→ Problem to work on
Would you give the listing again exactly, without its images?

→ Given data
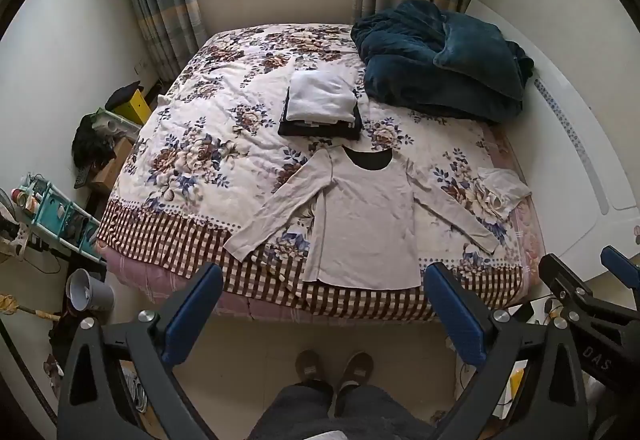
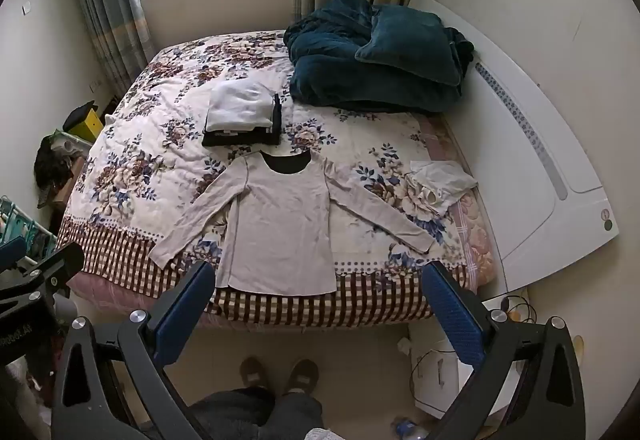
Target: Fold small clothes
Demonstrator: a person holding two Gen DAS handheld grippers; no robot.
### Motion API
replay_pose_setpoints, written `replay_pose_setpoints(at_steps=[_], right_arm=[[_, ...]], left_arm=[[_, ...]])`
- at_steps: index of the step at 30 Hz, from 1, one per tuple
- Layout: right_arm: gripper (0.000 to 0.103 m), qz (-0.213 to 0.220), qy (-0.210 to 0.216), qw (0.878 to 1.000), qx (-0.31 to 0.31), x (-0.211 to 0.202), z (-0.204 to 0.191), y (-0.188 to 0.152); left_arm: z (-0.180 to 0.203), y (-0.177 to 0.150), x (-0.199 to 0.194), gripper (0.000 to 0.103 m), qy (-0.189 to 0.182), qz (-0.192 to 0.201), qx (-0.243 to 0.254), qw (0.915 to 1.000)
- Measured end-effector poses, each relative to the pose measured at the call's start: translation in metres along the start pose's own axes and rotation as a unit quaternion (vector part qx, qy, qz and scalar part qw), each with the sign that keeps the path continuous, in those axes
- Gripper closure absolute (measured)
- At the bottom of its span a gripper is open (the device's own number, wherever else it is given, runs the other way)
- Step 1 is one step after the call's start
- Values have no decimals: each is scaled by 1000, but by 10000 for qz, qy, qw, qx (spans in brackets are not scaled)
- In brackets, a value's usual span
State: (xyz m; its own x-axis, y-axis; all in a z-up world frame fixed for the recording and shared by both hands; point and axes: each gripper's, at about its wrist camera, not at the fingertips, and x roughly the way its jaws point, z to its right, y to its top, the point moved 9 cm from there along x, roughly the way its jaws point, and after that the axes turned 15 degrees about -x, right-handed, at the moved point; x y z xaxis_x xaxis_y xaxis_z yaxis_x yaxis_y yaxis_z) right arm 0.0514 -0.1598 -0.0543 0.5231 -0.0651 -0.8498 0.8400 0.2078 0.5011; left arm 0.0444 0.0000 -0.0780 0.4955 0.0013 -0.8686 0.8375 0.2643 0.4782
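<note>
A beige long-sleeved shirt [image 1: 362, 216] lies flat, sleeves spread, at the near edge of the bed; it also shows in the right wrist view [image 2: 280, 224]. Behind it sits a stack of folded clothes [image 1: 320, 106], white on black, also in the right wrist view [image 2: 242, 114]. A crumpled white garment [image 1: 502, 190] lies at the bed's right edge, seen too in the right wrist view [image 2: 440, 184]. My left gripper [image 1: 322, 280] is open and empty, held back from the bed above the floor. My right gripper [image 2: 320, 278] is open and empty, likewise back from the bed.
The floral bedspread [image 1: 208, 144] covers the bed. A dark teal blanket and pillow [image 1: 440, 60] are piled at the far right. A white headboard [image 2: 540, 144] runs along the right. Clutter, a shelf and a grey bucket [image 1: 86, 290] stand at left. The person's feet [image 1: 334, 368] are below.
</note>
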Motion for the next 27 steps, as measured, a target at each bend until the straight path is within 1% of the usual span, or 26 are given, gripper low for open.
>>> replay_pose_setpoints(at_steps=[8,17,18,27], right_arm=[[0,-58,10,10000,-14,-2,-1,-2],[0,-20,30,10000,-53,-13,-3,3],[0,-13,30,10000,-62,-12,-4,-1],[0,21,20,10000,-89,-14,-3,2]], left_arm=[[-1,0,1,0,-8,-26,-37,10000],[0,2,-1,0,14,1,-47,10000],[0,3,-1,0,16,0,-43,10000],[0,6,-3,0,25,29,-48,10000]])
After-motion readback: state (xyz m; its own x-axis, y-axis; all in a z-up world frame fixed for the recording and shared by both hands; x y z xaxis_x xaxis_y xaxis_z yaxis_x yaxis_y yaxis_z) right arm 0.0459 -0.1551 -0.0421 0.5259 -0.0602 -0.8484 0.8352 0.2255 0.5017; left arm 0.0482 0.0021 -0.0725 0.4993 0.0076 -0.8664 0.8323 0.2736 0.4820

→ Expected answer
Target: Fold small clothes
Demonstrator: a person holding two Gen DAS handheld grippers; no robot.
### Motion API
replay_pose_setpoints, written `replay_pose_setpoints(at_steps=[_], right_arm=[[_, ...]], left_arm=[[_, ...]])`
- at_steps: index of the step at 30 Hz, from 1, one per tuple
- Layout: right_arm: gripper (0.000 to 0.103 m), qz (-0.213 to 0.220), qy (-0.210 to 0.216), qw (0.878 to 1.000), qx (-0.31 to 0.31), x (-0.211 to 0.202), z (-0.204 to 0.191), y (-0.188 to 0.152); left_arm: z (-0.180 to 0.203), y (-0.177 to 0.150), x (-0.199 to 0.194), gripper (0.000 to 0.103 m), qy (-0.189 to 0.182), qz (-0.192 to 0.201), qx (-0.243 to 0.254), qw (0.915 to 1.000)
- Measured end-effector poses, each relative to the pose measured at the call's start: translation in metres along the start pose's own axes and rotation as a unit quaternion (vector part qx, qy, qz and scalar part qw), each with the sign that keeps the path continuous, in those axes
- Gripper closure absolute (measured)
- At the bottom of its span a gripper is open (the device's own number, wherever else it is given, runs the other way)
- Step 1 is one step after the call's start
- Values have no decimals: each is scaled by 1000, but by 10000 for qz, qy, qw, qx (spans in brackets are not scaled)
- In brackets, a value's usual span
State: (xyz m; its own x-axis, y-axis; all in a z-up world frame fixed for the recording and shared by both hands; point and axes: each gripper's, at about its wrist camera, not at the fingertips, and x roughly the way its jaws point, z to its right, y to its top, the point moved 9 cm from there along x, roughly the way its jaws point, and after that the axes turned 15 degrees about -x, right-handed, at the moved point; x y z xaxis_x xaxis_y xaxis_z yaxis_x yaxis_y yaxis_z) right arm 0.0514 -0.1598 -0.0543 0.5231 -0.0651 -0.8498 0.8400 0.2078 0.5011; left arm 0.0444 0.0000 -0.0780 0.4955 0.0013 -0.8686 0.8375 0.2643 0.4782
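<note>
A beige long-sleeved shirt [image 1: 362, 216] lies flat, sleeves spread, at the near edge of the bed; it also shows in the right wrist view [image 2: 280, 224]. Behind it sits a stack of folded clothes [image 1: 320, 106], white on black, also in the right wrist view [image 2: 242, 114]. A crumpled white garment [image 1: 502, 190] lies at the bed's right edge, seen too in the right wrist view [image 2: 440, 184]. My left gripper [image 1: 322, 280] is open and empty, held back from the bed above the floor. My right gripper [image 2: 320, 278] is open and empty, likewise back from the bed.
The floral bedspread [image 1: 208, 144] covers the bed. A dark teal blanket and pillow [image 1: 440, 60] are piled at the far right. A white headboard [image 2: 540, 144] runs along the right. Clutter, a shelf and a grey bucket [image 1: 86, 290] stand at left. The person's feet [image 1: 334, 368] are below.
</note>
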Motion for the next 27 steps, as measured, a target at each bend until the straight path is within 1% of the usual span, or 26 are given, gripper low for open.
>>> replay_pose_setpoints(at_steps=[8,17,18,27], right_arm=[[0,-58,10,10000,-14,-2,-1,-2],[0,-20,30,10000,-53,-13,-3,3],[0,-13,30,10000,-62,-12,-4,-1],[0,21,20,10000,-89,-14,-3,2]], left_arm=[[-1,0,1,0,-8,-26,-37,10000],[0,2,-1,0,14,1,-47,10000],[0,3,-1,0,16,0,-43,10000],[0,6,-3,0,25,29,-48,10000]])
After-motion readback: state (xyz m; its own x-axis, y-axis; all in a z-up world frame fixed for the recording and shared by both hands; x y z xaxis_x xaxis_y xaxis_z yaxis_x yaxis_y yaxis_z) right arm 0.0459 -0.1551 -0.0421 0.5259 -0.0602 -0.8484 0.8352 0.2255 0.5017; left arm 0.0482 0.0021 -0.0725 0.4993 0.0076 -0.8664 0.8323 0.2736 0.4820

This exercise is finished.